═════ Data ═════
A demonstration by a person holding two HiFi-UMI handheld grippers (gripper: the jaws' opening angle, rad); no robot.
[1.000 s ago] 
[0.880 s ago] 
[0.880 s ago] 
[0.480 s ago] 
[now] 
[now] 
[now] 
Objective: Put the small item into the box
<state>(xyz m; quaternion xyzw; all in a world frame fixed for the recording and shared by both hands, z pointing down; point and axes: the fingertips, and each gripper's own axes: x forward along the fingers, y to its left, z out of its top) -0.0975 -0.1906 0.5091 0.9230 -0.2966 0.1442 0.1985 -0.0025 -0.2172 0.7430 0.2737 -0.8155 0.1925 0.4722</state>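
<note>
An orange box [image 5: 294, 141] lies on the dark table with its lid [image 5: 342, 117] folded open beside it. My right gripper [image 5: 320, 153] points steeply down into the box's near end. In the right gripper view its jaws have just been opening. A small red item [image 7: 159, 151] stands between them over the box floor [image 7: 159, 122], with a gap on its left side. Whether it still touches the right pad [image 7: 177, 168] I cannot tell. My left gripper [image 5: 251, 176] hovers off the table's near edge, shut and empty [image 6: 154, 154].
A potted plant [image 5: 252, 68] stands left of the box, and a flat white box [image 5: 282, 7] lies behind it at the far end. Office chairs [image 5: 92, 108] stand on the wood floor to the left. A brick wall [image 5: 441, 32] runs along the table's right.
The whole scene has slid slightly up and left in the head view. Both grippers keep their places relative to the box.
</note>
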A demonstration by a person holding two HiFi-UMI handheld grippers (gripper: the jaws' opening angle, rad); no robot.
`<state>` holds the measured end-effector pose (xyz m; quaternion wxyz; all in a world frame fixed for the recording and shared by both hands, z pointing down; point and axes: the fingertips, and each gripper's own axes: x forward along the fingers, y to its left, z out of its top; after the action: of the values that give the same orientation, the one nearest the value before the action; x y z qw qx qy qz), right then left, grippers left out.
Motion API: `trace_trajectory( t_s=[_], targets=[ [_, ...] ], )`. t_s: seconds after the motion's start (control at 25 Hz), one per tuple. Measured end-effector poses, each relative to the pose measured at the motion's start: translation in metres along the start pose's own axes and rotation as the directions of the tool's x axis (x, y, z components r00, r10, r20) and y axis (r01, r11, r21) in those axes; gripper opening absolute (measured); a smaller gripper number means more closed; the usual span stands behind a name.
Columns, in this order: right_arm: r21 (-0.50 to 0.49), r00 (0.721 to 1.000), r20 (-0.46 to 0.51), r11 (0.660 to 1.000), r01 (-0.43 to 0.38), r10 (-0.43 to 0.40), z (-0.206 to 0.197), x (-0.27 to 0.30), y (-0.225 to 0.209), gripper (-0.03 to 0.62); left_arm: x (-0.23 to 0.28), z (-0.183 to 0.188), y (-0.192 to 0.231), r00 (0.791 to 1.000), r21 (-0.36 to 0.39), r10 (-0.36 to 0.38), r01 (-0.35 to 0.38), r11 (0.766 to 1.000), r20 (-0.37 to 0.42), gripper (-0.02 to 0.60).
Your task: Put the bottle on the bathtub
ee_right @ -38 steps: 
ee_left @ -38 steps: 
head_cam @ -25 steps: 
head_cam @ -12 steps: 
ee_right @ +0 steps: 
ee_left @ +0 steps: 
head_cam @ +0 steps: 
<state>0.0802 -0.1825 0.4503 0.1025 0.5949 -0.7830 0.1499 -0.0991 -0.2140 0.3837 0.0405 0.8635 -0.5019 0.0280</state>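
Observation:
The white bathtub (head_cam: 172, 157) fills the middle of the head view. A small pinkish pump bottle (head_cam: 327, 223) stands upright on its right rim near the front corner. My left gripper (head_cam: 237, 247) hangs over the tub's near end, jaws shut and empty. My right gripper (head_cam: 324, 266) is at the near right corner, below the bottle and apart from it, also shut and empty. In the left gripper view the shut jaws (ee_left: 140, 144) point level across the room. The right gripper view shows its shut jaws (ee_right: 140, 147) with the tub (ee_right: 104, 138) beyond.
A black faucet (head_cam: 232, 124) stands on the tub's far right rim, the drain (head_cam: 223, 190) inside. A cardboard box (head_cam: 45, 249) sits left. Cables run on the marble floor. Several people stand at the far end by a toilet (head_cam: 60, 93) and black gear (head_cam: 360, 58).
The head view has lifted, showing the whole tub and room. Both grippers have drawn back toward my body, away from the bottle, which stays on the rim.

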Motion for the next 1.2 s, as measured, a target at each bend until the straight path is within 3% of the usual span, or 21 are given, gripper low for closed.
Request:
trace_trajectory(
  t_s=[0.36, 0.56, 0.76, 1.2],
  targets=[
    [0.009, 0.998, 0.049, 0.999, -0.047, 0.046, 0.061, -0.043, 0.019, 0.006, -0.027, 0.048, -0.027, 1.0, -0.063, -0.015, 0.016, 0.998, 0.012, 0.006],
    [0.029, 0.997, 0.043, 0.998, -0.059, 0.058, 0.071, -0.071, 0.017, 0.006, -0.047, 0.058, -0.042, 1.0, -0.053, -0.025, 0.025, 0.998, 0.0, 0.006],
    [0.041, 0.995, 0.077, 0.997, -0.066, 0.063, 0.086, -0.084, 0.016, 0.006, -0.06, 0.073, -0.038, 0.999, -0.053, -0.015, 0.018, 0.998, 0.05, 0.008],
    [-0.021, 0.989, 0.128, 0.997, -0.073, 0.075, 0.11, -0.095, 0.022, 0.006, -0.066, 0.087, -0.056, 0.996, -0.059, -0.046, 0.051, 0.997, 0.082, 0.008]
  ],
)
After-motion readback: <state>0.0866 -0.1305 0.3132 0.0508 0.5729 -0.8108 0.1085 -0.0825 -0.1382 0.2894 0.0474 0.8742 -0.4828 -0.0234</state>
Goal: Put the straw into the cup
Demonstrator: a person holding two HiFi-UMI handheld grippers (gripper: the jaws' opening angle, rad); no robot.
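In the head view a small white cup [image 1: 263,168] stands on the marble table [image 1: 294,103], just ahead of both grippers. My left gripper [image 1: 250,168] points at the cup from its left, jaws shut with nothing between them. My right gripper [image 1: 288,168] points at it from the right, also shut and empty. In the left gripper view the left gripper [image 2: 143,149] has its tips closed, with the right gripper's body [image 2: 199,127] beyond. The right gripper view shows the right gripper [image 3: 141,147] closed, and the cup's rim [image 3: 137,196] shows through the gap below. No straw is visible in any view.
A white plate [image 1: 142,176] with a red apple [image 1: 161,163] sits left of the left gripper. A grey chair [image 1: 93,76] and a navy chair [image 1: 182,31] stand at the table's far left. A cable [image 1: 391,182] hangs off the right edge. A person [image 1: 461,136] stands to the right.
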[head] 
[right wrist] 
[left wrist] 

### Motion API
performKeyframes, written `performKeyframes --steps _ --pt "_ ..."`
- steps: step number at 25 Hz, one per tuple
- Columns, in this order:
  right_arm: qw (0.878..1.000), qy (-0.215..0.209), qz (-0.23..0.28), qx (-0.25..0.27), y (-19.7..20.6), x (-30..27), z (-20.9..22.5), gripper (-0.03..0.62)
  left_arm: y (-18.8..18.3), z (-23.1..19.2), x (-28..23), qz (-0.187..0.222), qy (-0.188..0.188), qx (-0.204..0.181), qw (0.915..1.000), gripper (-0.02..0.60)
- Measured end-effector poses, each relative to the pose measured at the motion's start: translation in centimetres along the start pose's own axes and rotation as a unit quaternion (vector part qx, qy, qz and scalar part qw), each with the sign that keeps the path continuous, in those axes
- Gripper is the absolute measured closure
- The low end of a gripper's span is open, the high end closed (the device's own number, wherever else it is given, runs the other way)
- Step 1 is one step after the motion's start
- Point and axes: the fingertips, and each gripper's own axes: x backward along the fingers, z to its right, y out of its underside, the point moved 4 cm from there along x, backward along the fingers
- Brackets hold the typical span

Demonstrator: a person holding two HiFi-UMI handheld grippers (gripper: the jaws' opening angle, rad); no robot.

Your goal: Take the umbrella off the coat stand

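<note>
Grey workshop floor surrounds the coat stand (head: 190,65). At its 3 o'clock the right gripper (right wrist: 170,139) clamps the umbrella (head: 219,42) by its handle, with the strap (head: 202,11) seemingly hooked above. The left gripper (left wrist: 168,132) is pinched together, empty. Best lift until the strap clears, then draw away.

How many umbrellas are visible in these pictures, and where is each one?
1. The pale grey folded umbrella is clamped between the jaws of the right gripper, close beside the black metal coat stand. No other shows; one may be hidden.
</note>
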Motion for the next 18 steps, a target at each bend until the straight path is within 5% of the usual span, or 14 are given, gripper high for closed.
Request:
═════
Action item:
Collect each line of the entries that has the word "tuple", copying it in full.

Exercise response:
Motion API: `trace_trajectory( t_s=[_], targets=[ [_, ...] ], )`. t_s: seconds after the motion's start (control at 25 Hz), one per tuple. Measured end-effector poses, each relative to the pose measured at the motion's start: translation in metres along the start pose's own axes and rotation as the directions of the tool's x axis (x, y, z components r00, r10, r20) and y axis (r01, r11, r21) in those axes; gripper opening absolute (measured); a smaller gripper number means more closed; the usual span stands behind a name.
- steps: step number at 25 Hz, one per tuple

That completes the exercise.